Once you find the line with "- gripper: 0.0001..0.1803", copy it and every line after it through the end of the entries below, exactly as written.

--- Information given Enclosed Below ---

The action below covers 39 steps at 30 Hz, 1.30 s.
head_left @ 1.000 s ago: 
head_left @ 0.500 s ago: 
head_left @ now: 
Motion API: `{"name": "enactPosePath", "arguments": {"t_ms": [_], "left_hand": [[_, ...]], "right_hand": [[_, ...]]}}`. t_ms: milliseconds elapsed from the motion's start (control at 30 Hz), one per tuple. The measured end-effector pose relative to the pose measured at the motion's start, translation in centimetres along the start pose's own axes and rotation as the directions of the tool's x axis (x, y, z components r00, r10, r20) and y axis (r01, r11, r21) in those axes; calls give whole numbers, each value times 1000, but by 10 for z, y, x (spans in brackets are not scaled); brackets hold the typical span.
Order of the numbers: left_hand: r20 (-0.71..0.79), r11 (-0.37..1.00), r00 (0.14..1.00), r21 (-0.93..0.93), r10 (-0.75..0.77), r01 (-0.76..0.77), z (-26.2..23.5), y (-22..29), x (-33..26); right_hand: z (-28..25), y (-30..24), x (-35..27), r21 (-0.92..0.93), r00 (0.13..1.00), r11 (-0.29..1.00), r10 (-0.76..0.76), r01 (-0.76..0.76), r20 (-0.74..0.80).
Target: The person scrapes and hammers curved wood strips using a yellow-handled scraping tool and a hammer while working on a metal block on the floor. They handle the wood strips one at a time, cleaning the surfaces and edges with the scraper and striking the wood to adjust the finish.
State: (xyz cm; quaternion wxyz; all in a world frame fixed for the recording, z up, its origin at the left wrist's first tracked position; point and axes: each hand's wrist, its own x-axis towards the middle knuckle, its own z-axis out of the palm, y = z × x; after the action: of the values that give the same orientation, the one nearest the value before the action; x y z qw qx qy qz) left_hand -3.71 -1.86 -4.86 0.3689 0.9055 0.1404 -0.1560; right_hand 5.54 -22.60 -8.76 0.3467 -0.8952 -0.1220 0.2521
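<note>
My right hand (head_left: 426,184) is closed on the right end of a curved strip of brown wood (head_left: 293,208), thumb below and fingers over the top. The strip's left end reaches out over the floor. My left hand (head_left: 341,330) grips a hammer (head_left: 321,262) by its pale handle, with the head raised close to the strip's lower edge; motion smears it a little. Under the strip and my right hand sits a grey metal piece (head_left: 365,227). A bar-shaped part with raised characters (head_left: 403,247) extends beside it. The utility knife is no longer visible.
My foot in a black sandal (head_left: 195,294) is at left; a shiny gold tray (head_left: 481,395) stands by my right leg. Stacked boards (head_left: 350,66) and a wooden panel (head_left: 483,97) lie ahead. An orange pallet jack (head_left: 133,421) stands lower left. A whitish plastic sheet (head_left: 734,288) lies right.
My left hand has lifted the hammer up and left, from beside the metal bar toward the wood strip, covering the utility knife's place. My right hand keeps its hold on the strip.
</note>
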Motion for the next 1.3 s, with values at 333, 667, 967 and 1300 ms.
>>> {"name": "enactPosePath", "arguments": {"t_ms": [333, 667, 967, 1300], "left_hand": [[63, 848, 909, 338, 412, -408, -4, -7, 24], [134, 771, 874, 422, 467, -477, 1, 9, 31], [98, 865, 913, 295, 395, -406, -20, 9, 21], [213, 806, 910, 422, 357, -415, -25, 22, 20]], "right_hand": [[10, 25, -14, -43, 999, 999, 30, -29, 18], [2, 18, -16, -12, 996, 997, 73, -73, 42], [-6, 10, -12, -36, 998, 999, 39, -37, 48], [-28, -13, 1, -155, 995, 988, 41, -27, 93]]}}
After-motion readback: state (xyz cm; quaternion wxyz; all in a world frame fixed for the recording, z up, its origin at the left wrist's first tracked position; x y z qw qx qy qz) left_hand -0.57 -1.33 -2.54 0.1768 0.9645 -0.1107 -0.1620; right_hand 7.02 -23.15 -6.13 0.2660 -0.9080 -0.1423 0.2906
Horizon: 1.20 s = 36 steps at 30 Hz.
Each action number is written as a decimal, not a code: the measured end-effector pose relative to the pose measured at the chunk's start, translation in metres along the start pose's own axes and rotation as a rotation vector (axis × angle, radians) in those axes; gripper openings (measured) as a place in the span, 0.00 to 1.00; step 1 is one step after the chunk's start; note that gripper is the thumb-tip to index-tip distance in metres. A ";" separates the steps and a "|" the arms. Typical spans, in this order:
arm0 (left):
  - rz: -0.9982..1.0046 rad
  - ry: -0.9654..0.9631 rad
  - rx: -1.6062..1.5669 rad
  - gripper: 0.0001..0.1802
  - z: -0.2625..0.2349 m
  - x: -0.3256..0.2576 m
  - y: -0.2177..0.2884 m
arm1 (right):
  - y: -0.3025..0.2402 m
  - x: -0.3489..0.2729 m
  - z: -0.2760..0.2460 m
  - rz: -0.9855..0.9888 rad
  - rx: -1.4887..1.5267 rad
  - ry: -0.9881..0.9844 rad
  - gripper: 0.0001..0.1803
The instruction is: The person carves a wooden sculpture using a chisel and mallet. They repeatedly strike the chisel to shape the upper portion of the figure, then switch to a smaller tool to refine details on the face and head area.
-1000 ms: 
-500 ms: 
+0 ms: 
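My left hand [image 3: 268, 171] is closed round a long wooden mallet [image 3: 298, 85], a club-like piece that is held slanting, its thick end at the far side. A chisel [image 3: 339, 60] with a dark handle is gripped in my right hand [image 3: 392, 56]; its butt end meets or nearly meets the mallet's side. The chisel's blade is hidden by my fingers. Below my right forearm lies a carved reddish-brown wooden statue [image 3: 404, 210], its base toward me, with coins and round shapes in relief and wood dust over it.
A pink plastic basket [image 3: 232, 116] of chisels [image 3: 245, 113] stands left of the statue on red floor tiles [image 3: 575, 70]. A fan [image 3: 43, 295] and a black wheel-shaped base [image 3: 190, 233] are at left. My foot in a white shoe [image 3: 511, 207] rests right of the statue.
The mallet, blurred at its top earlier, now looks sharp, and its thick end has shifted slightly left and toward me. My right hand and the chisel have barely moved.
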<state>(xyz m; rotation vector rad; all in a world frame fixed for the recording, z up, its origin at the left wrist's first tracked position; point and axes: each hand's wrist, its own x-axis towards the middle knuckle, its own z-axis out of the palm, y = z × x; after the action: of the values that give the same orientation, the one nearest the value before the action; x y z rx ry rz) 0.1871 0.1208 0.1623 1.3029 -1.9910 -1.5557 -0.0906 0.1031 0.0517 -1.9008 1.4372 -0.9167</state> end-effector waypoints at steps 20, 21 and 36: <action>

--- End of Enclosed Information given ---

◆ Your solution ◆
  - gripper: 0.0001..0.1803
The instruction is: The person carves a wooden sculpture using a chisel and mallet. They repeatedly strike the chisel to shape the upper portion of the figure, then switch to a smaller tool to refine details on the face and head area.
-1000 ms: 
-500 ms: 
+0 ms: 
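My left hand [image 3: 268, 171] is closed round a long wooden mallet [image 3: 298, 85], a club-like piece that is held slanting, its thick end at the far side. A chisel [image 3: 339, 60] with a dark handle is gripped in my right hand [image 3: 392, 56]; its butt end meets or nearly meets the mallet's side. The chisel's blade is hidden by my fingers. Below my right forearm lies a carved reddish-brown wooden statue [image 3: 404, 210], its base toward me, with coins and round shapes in relief and wood dust over it.
A pink plastic basket [image 3: 232, 116] of chisels [image 3: 245, 113] stands left of the statue on red floor tiles [image 3: 575, 70]. A fan [image 3: 43, 295] and a black wheel-shaped base [image 3: 190, 233] are at left. My foot in a white shoe [image 3: 511, 207] rests right of the statue.
The mallet, blurred at its top earlier, now looks sharp, and its thick end has shifted slightly left and toward me. My right hand and the chisel have barely moved.
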<state>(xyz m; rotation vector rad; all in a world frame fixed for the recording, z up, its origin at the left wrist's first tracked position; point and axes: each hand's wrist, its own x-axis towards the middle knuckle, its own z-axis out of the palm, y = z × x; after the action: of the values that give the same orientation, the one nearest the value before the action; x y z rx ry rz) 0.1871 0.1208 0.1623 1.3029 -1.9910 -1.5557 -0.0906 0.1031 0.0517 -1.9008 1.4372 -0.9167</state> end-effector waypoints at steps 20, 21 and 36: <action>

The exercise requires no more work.